» **THE PROBLEM**:
Up to and including the line with "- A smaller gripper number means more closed", output the records exactly as they appear.

** Opening RECORDS PROVIDED block **

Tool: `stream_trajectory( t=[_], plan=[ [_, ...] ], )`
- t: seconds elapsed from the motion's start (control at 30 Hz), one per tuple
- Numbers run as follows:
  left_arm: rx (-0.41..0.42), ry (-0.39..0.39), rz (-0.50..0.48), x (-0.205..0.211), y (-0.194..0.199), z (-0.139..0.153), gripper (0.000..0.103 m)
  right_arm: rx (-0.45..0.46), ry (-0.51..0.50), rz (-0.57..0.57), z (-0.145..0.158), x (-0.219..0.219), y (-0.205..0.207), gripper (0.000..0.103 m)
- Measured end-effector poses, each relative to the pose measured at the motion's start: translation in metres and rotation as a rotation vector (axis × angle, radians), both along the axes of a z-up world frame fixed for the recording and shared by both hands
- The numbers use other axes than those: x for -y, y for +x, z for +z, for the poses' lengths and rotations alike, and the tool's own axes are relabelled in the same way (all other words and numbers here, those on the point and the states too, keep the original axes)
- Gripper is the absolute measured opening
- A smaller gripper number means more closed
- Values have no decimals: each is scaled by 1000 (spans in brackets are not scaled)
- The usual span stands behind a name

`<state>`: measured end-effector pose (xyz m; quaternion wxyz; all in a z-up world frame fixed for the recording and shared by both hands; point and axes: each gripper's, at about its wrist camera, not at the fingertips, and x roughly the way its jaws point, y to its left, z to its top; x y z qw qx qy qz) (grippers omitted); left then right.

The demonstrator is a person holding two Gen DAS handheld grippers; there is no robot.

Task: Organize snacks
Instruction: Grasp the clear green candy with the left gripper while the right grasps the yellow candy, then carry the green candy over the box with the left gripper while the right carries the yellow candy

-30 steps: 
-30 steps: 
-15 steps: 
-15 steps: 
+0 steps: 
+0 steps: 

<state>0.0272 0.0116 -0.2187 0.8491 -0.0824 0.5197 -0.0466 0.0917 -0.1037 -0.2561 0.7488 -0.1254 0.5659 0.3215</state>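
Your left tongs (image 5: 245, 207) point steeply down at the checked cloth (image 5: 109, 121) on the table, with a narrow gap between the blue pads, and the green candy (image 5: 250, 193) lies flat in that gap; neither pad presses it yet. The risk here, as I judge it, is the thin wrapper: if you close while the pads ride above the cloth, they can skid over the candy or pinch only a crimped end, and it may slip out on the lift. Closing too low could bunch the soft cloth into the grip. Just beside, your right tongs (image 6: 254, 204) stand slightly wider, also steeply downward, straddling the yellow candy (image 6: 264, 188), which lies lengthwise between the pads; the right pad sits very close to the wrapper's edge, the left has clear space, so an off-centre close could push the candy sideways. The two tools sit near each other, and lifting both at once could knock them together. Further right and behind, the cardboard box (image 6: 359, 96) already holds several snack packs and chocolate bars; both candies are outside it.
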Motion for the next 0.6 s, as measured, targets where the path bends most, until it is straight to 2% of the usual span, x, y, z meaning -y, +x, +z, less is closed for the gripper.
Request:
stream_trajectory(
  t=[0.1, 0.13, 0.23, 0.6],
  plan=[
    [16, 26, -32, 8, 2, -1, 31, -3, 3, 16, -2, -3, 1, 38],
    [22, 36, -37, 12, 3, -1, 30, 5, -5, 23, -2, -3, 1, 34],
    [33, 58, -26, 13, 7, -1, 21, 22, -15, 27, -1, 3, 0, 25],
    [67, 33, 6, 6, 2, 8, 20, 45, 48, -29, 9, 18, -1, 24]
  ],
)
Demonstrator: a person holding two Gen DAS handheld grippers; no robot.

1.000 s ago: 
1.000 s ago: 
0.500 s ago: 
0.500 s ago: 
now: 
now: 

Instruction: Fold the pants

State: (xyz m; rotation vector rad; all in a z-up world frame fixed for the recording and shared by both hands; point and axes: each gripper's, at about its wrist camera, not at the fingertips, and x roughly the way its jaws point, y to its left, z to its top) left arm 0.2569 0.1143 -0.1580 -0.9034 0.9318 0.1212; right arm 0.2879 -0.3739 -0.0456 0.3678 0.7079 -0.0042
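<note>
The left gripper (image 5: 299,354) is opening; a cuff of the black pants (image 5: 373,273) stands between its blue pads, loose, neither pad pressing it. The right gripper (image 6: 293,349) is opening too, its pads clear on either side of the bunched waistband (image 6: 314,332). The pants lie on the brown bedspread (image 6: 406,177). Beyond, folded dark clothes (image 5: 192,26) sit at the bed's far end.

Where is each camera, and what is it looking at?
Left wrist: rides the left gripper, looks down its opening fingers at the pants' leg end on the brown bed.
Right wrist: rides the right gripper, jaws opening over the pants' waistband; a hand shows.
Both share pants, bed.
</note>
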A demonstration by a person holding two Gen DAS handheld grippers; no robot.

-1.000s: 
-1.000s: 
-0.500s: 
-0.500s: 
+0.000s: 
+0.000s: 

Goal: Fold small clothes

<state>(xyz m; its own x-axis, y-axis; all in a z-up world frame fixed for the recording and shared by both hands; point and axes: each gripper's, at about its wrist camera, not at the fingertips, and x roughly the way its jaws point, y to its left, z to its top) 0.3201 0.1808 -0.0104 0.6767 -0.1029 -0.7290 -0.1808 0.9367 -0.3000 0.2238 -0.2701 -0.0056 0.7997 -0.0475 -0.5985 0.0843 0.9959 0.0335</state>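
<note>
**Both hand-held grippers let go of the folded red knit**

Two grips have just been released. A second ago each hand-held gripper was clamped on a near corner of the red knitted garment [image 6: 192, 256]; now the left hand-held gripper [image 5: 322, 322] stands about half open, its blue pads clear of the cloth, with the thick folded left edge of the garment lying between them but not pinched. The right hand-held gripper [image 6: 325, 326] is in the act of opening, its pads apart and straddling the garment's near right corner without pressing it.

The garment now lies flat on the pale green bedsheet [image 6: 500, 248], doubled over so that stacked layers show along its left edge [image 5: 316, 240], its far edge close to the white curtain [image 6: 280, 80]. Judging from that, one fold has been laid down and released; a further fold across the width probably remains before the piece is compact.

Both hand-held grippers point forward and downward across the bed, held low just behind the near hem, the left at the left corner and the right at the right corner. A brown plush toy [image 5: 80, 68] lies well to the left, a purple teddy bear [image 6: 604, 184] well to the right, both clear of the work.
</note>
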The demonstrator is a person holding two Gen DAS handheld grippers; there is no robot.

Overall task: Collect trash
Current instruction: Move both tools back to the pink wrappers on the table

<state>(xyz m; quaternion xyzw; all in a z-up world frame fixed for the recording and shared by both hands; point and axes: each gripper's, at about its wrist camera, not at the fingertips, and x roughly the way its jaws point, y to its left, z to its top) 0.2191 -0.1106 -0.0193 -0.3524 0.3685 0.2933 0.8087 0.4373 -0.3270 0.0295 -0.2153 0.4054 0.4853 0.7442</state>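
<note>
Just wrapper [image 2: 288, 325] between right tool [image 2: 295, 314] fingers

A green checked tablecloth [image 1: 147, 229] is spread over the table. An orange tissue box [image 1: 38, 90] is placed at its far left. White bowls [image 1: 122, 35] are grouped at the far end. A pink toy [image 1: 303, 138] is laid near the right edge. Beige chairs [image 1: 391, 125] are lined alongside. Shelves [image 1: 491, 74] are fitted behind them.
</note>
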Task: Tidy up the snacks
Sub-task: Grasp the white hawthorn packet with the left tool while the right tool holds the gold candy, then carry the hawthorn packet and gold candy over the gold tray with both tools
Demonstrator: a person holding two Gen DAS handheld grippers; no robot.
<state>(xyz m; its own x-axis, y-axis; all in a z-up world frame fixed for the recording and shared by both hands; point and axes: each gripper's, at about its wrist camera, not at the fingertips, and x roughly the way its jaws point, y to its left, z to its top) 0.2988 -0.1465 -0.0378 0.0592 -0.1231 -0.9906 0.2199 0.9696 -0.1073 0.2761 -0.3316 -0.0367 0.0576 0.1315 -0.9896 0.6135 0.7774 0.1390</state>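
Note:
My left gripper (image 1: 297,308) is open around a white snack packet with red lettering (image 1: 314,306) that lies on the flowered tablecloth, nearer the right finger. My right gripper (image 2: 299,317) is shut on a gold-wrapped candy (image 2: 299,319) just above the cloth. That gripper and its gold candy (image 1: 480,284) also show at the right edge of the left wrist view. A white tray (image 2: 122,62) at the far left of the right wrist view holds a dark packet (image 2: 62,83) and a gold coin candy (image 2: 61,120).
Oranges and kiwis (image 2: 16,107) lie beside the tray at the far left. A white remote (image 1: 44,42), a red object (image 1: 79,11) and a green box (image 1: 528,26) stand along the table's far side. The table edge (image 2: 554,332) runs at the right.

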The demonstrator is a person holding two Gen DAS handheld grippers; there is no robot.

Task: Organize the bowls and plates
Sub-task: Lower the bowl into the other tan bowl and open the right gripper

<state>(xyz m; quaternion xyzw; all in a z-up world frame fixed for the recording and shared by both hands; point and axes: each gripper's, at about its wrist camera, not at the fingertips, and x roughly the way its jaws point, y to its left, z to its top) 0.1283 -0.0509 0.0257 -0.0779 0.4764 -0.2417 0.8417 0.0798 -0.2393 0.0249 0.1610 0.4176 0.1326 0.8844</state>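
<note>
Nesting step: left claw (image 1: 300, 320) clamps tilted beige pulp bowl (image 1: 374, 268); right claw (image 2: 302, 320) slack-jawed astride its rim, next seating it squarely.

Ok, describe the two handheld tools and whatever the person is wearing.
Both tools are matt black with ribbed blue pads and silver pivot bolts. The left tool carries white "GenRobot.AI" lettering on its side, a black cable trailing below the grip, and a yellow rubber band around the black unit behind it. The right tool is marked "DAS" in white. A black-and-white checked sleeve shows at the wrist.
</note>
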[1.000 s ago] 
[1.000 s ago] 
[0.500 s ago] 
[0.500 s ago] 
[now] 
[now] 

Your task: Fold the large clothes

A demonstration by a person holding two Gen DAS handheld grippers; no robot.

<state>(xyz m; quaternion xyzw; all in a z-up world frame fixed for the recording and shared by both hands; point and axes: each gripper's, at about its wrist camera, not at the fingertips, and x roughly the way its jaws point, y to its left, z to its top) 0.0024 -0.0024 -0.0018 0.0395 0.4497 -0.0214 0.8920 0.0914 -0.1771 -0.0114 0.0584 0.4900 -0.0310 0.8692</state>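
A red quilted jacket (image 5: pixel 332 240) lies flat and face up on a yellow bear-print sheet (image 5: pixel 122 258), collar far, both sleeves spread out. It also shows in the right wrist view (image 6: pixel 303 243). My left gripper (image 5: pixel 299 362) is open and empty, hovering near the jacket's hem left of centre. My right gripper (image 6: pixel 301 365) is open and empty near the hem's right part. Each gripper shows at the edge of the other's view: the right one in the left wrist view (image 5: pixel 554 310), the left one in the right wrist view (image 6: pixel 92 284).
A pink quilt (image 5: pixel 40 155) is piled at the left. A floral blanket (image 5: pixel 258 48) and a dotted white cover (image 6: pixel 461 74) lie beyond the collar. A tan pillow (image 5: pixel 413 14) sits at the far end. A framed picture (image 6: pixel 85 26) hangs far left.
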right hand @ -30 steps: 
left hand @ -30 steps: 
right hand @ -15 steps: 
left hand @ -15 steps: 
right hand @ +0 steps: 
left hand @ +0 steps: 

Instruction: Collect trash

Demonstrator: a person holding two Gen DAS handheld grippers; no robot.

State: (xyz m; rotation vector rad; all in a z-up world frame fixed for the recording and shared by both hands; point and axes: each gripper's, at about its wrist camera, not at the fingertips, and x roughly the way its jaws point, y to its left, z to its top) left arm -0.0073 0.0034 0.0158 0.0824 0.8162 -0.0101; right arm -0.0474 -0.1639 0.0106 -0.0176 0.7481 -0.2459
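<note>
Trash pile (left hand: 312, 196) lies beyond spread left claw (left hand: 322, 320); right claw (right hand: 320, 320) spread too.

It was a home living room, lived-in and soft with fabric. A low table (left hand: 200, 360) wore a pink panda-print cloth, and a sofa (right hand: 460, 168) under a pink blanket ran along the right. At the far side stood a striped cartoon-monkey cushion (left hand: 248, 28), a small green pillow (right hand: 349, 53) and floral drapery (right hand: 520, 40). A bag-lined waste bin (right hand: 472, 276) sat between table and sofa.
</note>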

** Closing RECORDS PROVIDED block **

» **SOLUTION TO THIS EXERCISE**:
Tool: `stream_trajectory( t=[_], plan=[ [_, ...] ], )`
- t: seconds elapsed from the motion's start (control at 30 Hz), one per tuple
- Numbers run as follows:
  left_arm: rx (-0.41..0.42), ry (-0.39..0.39), rz (-0.50..0.48), x (-0.205..0.211), y (-0.194..0.199), z (-0.139..0.153), gripper (0.000..0.103 m)
  right_arm: rx (-0.45..0.46), ry (-0.51..0.50), rz (-0.57..0.57), z (-0.145..0.158), x (-0.219..0.219), y (-0.205..0.207), gripper (0.000..0.103 m)
- Measured end-effector poses, each relative to the pose measured at the motion's start: translation in metres and rotation as a rotation vector (axis × angle, radians), both along the axes of a z-up world frame fixed for the recording and shared by both hands
- The numbers use other axes than those: x for -y, y for +x, z for +z, for the poses' lengths and rotations alike, and the tool's own axes are relabelled in the same way (all other words and numbers here, those on the point and the states too, keep the original axes)
- Gripper is the absolute measured opening
- A smaller gripper number means more closed

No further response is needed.